Material provided:
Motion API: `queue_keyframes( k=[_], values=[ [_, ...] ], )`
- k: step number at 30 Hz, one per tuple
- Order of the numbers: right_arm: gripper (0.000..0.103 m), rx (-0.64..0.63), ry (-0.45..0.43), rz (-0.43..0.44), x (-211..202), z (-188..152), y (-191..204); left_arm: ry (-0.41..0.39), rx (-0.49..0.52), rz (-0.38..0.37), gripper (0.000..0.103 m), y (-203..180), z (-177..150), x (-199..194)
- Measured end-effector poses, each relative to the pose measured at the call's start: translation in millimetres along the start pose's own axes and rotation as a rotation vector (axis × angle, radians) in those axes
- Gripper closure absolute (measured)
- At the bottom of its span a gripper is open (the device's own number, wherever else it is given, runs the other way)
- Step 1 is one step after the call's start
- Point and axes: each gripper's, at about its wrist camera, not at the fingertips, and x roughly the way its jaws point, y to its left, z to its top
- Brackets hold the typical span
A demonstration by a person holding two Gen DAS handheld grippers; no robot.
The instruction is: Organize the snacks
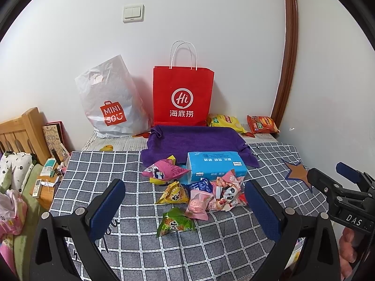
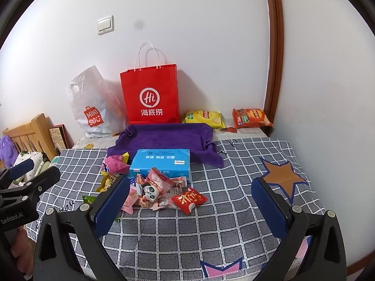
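Note:
Several small snack packets lie in a heap on the checked cloth (image 1: 211,245): a green one (image 1: 175,222), a yellow one (image 1: 173,194), a pink one (image 1: 198,205), a panda packet (image 1: 228,193) (image 2: 150,190) and a red one (image 2: 189,200). A blue tissue pack (image 1: 216,166) (image 2: 160,162) lies just behind them. My left gripper (image 1: 185,208) stands open, hovering in front of the heap. My right gripper (image 2: 191,207) is open too, to the right of the heap, with nothing between its fingers. It also shows at the right edge of the left wrist view.
A purple towel (image 1: 199,140) is spread behind the tissue pack. A red paper bag (image 1: 182,96) and a white plastic bag (image 1: 110,100) lean on the wall. Yellow (image 1: 225,122) and orange chip bags (image 1: 262,124) lie at the back right. A wooden bed frame (image 1: 21,131) stands left.

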Motion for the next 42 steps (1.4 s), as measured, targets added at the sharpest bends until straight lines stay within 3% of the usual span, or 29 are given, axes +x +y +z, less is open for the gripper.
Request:
queue_keyframes(
  k=[17, 27, 35, 40, 42],
  values=[
    [0.001, 0.018, -0.001, 0.025, 12.4, -5.6, -2.4, 0.052, -0.019, 0.011, 0.001, 19.3, -15.8, 26.6],
    [0.009, 0.02, 0.063, -0.009, 58.4, -23.3, -13.4, 0.182, -0.058, -0.002, 0.002, 37.9, -42.5, 86.2],
    [0.009, 0.019, 0.131, -0.03, 99.7, -42.2, -23.2, 0.3, -0.073, -0.015, 0.003, 39.1, -72.9, 138.4],
    [0.009, 0.01, 0.176, -0.047, 124.6, -53.4, -26.1, 0.343, -0.062, -0.033, 0.014, 38.4, -84.7, 158.7],
    [0.009, 0.009, 0.193, -0.05, 134.7, -56.9, -27.0, 0.347, -0.066, -0.083, 0.037, 39.3, -86.2, 161.8]
  ],
)
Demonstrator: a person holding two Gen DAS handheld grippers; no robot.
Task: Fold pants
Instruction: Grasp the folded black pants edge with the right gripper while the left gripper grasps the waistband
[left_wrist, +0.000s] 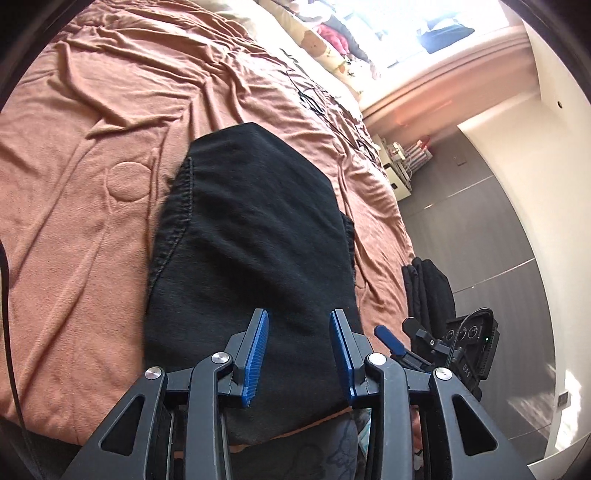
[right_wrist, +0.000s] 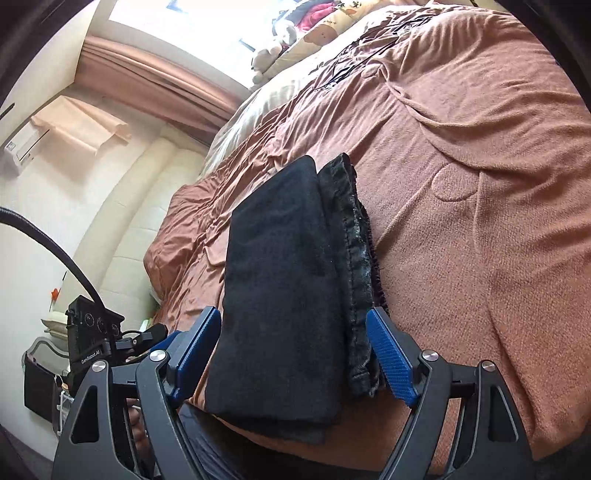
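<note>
The black pants (left_wrist: 251, 236) lie folded into a compact stack near the front edge of the bed; in the right wrist view the pants (right_wrist: 288, 295) show layered, with the waistband seam along their right side. My left gripper (left_wrist: 299, 321) is open and empty, hovering over the near end of the stack. My right gripper (right_wrist: 295, 325) is open wide, its blue pads on either side of the stack's near end without closing on it. The right gripper (left_wrist: 424, 343) also shows at the right of the left wrist view.
The bed is covered by a wrinkled terracotta blanket (left_wrist: 92, 155). Pillows and a plush toy (right_wrist: 273, 48) lie at the head by the window. Black cables (left_wrist: 317, 99) trail on the blanket. A grey floor (left_wrist: 480, 229) and small white cabinet (left_wrist: 399, 173) lie beside the bed.
</note>
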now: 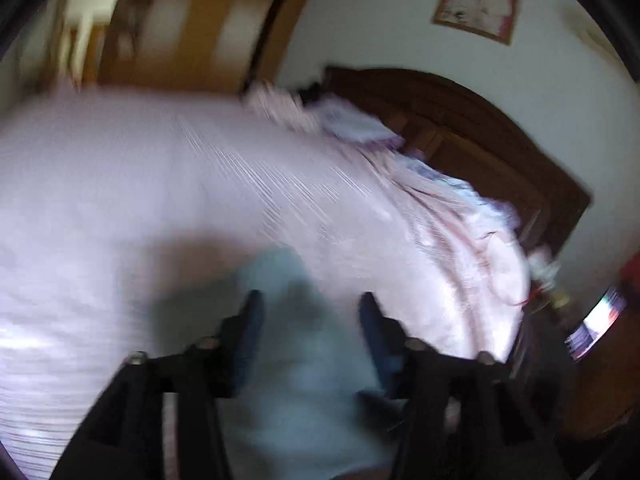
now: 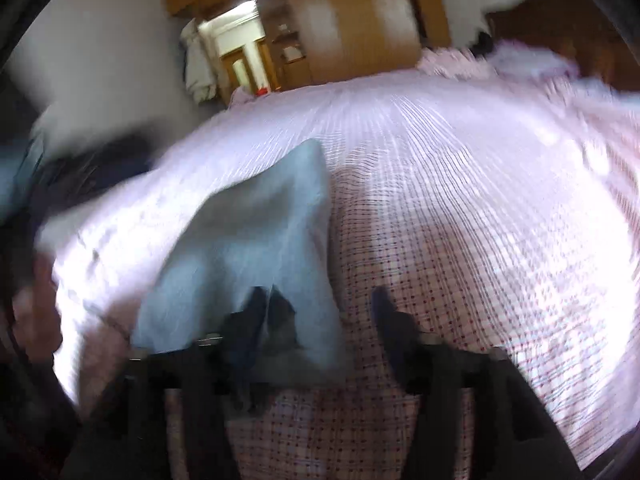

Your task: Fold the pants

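The left gripper (image 1: 310, 300) is seen with its jaws spread, nothing being pinched between them. The pants (image 1: 288, 336), a pale blue-grey cloth, are spread on the bed (image 1: 120, 168) directly below and between these jaws, blurred so that their folds cannot be made out; whether the jaw tips touch the cloth cannot be told. Beyond the jaws and to their right, a crumpled pink quilt (image 1: 472, 236) is heaped against a dark wooden headboard (image 1: 500, 136).

The right gripper (image 2: 320, 300) is likewise shown with its jaws spread wide. In that view the pants (image 2: 256, 224) are draped over and around the left jaw, reaching away ahead of it to a corner; the right jaw is set apart from the cloth, over the checked sheet (image 2: 440, 240) of the bed. No grip on the cloth is shown. Far ahead of the jaws a wooden wardrobe (image 2: 352, 20) and a lit doorway (image 2: 240, 40) are seen
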Demonstrator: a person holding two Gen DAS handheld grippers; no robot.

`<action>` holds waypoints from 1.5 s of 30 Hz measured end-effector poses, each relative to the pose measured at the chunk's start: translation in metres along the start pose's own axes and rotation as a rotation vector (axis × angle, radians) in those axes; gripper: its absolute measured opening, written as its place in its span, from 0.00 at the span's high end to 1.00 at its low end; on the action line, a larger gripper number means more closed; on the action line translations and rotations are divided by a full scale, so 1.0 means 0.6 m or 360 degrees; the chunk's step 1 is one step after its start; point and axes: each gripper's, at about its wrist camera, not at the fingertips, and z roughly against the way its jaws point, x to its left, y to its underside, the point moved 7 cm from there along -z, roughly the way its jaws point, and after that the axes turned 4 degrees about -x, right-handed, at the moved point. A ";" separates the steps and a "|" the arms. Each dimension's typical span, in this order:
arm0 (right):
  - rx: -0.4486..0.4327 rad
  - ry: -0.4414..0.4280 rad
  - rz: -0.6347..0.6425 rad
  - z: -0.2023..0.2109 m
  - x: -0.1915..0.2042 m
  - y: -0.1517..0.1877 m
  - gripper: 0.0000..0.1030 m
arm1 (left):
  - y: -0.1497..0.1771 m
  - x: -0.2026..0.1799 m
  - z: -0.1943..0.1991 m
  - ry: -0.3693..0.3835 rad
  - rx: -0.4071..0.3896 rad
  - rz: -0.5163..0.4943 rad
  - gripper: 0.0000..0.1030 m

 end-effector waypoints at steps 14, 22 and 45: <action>0.0235 -0.0353 -0.0687 -0.098 -0.047 -0.068 0.71 | 0.183 -0.053 0.012 -0.0437 0.0003 -0.0515 0.47; 0.0274 -0.0501 -0.0492 -0.090 0.039 -0.088 0.98 | 0.185 -0.001 0.060 -0.0758 -0.0066 -0.0516 0.95; 0.0413 0.0040 -0.0127 -0.142 -0.042 -0.059 0.65 | 0.116 0.021 0.077 -0.0250 -0.0108 -0.0128 0.66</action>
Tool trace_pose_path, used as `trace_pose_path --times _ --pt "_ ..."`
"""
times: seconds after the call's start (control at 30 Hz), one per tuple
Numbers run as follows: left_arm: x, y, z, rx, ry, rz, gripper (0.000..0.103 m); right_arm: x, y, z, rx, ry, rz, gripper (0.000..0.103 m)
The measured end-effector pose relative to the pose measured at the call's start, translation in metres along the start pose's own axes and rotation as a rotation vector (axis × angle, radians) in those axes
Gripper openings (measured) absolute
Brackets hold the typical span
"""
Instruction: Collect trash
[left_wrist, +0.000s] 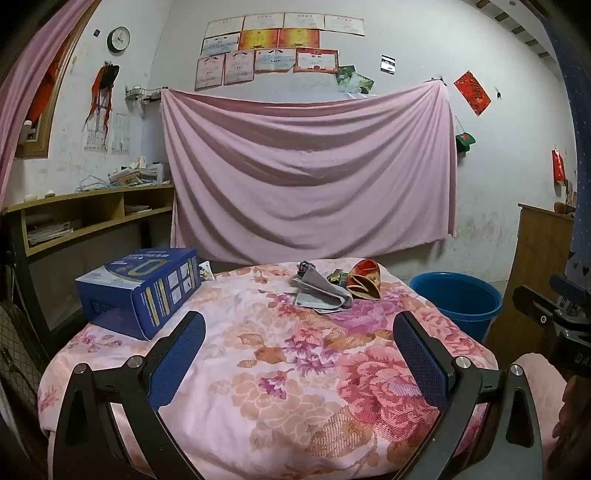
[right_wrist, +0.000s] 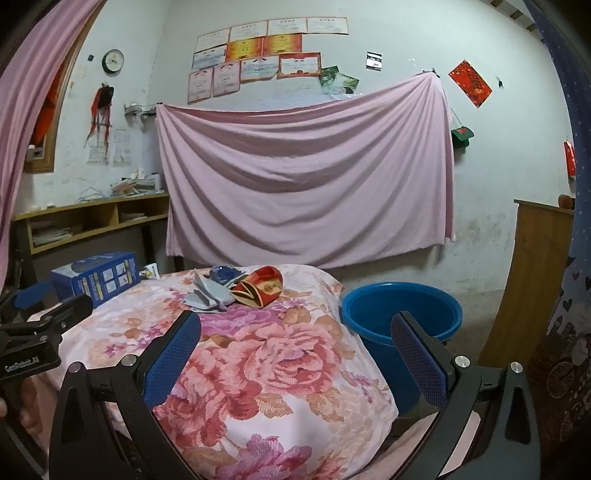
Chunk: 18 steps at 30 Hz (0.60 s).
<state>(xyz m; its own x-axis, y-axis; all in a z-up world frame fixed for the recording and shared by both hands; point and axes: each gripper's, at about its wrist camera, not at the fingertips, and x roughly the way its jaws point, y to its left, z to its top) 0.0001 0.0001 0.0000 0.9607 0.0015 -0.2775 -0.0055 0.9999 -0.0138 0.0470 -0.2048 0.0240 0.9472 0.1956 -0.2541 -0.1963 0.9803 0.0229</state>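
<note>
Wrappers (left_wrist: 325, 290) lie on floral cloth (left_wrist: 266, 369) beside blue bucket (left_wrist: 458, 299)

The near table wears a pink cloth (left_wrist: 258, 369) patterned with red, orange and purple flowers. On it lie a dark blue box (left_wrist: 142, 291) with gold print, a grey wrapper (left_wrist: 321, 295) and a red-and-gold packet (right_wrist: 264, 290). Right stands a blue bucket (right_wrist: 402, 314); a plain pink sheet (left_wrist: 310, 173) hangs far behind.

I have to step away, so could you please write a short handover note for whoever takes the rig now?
Left gripper: open, empty, over the flowered cloth.
Right gripper: open, empty, near the blue bucket.
Trash: grey wrapper, red and gold packet and small scraps piled at the table's far edge; blue box far left.
Done: no trash visible in the bucket.
Left: move the pile into the bucket.
</note>
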Motion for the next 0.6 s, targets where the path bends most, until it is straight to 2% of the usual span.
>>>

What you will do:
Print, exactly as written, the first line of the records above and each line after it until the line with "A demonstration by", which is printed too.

Answer:
Motion API: `queue_keyframes( k=[_], values=[ [_, ...] ], )`
- k: step number at 30 Hz, one per tuple
- Order of the numbers: right_arm: gripper (0.000..0.103 m), rx (-0.64..0.63), ry (-0.45..0.43), rz (-0.43..0.44), x (-211..202), z (-188..152), y (-191..204); left_arm: ry (-0.41..0.39), rx (-0.49..0.52), rz (-0.38..0.37), gripper (0.000..0.103 m), y (-203..180), z (-177..150), x (-199..194)
- Measured end-effector poses, each relative to the pose measured at the call's start: translation in millimetres along the start pose's own axes and rotation as a rotation vector (axis × angle, radians) in those axes
- Gripper closure absolute (measured)
- At the bottom of its span a gripper is open (the device's own number, wherever else it is given, runs the other way)
- Step 1 is one step after the call's start
- Point and axes: each gripper's, at about its wrist camera, not at the fingertips, and x roughly the way its jaws point, y to its left, z to its top
- Brackets hold the typical span
A demonstration by a person holding two Gen DAS handheld grippers; no robot.

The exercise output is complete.